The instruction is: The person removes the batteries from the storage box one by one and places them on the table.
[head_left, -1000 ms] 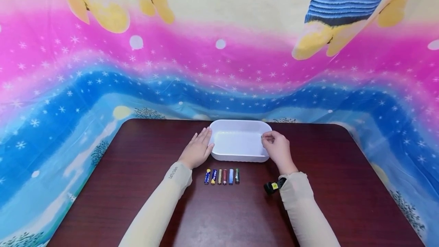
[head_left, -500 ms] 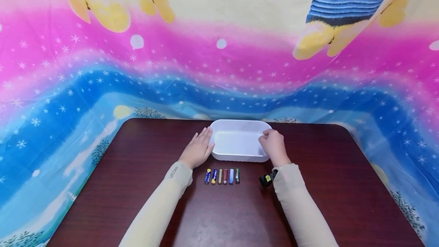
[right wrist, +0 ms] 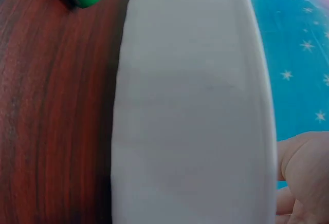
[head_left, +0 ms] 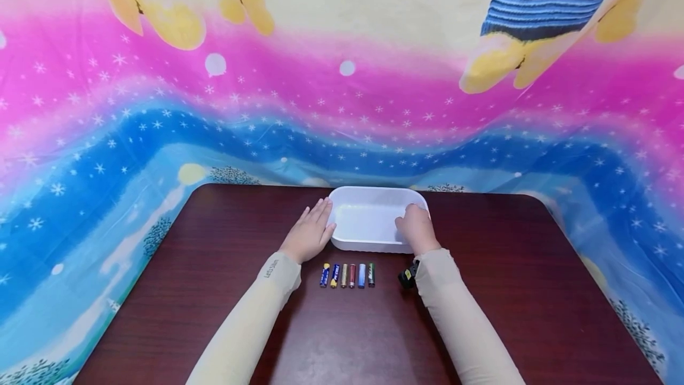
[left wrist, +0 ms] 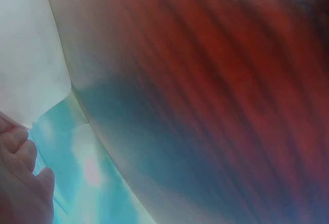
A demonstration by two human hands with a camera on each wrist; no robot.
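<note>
A white rectangular tray (head_left: 372,247) stands at the far side of the table. My left hand (head_left: 308,233) rests against its left end, fingers straight and together. Over the tray's right part is my right hand (head_left: 418,229), fingers curled; whether they hold anything is hidden. In the right wrist view the tray's wall (right wrist: 185,106) covers much of that hand (right wrist: 308,175). In front of the tray, several batteries lie side by side, from a blue-and-yellow battery (head_left: 325,275) on the left to a dark green battery (head_left: 371,275) on the right.
The dark red-brown wooden table (head_left: 214,290) has rounded far corners. Behind it hangs a colourful patterned cloth (head_left: 299,100). A small black device (head_left: 407,275) sits at my right wrist. The left wrist view is mostly blurred.
My right hand has moved left from the tray's right rim, farther over its inside, and its fingers have turned more out of sight. The left hand and the batteries have stayed put.
</note>
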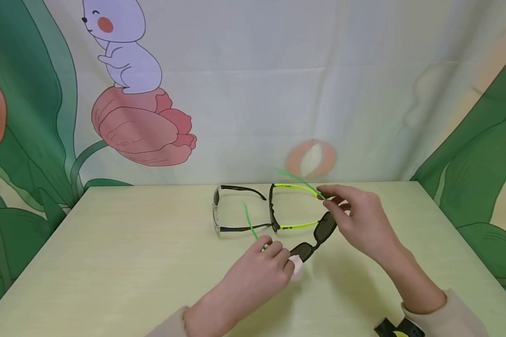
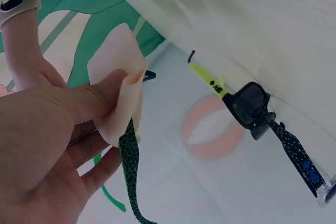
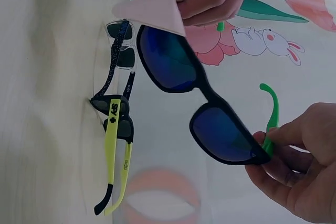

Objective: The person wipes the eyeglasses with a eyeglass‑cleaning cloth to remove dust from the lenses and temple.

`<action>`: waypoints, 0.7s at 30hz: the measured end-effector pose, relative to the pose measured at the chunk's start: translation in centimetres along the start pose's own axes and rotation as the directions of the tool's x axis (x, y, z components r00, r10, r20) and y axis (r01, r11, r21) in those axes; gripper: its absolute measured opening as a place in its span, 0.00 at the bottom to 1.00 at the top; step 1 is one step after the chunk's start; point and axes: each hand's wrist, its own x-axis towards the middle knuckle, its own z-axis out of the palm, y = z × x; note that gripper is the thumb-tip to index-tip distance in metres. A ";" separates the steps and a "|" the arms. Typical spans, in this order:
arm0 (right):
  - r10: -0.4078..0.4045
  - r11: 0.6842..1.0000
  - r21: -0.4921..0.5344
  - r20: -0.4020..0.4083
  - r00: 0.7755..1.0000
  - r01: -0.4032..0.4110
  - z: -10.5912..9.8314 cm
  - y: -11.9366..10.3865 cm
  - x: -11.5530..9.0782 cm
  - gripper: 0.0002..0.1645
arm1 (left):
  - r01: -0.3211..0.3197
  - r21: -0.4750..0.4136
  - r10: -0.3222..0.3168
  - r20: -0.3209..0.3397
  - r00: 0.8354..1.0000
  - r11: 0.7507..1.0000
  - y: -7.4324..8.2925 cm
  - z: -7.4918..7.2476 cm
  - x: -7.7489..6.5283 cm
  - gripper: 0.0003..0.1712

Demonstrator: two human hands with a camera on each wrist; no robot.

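Note:
Dark-framed sunglasses (image 3: 223, 135) with blue mirrored lenses and green temples are held up between both hands, above the table. My right hand (image 1: 364, 224) pinches them at one end, where a green temple (image 3: 273, 109) meets the frame. At the other end my left hand (image 1: 259, 267) pinches a folded pale pink cloth (image 2: 118, 59) over the frame's corner. In the right wrist view, the cloth covers the outer edge of one lens. A black temple tip with a green cracked pattern (image 2: 130, 153) hangs below the cloth in the left wrist view.
On the table (image 1: 109, 262) behind the hands stand two more pairs: sunglasses with yellow temples (image 1: 297, 227) and clear-framed sunglasses with dark speckled temples (image 1: 216, 210). Their temples nearly meet. A printed cloth backdrop (image 1: 244, 103) hangs along the table's far edge.

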 end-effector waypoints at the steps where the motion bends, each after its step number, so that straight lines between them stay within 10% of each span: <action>1: 0.005 1.000 0.000 -0.010 1.000 -0.005 0.0 0.1 0.0 0.18 | -0.014 -0.005 0.014 -0.019 1.000 1.000 0.1 0.0 0.0 0.10; 21: 0.253 0.927 0.280 0.022 0.967 -0.249 0.8 1.3 -0.7 0.22 | -0.009 -0.090 0.003 -0.068 0.998 0.996 0.9 0.1 -0.2 0.04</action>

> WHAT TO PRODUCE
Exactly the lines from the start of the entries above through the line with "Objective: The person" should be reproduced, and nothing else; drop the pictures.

> RESULT
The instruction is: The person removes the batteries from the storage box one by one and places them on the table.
[head_left, -1000 ms] 
[head_left, -500 ms] 
[right wrist, +0 ms] 
[head_left, +0 ms] 
[left wrist, +0 ms] 
A demonstration by two human hands with a camera on each wrist; no robot.
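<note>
A white rectangular tray (head_left: 372,247) stands at the far side of the table. My left hand (head_left: 308,233) rests against its left end, fingers straight and together. Over the tray's right part is my right hand (head_left: 418,229), fingers curled; whether they hold anything is hidden. In the right wrist view the tray's wall (right wrist: 185,106) covers much of that hand (right wrist: 308,175). In front of the tray, several batteries lie side by side, from a blue-and-yellow battery (head_left: 325,275) on the left to a dark green battery (head_left: 371,275) on the right.
The dark red-brown wooden table (head_left: 214,290) has rounded far corners. Behind it hangs a colourful patterned cloth (head_left: 299,100). A small black device (head_left: 407,275) sits at my right wrist. The left wrist view is mostly blurred.
My right hand has moved left from the tray's right rim, farther over its inside, and its fingers have turned more out of sight. The left hand and the batteries have stayed put.
</note>
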
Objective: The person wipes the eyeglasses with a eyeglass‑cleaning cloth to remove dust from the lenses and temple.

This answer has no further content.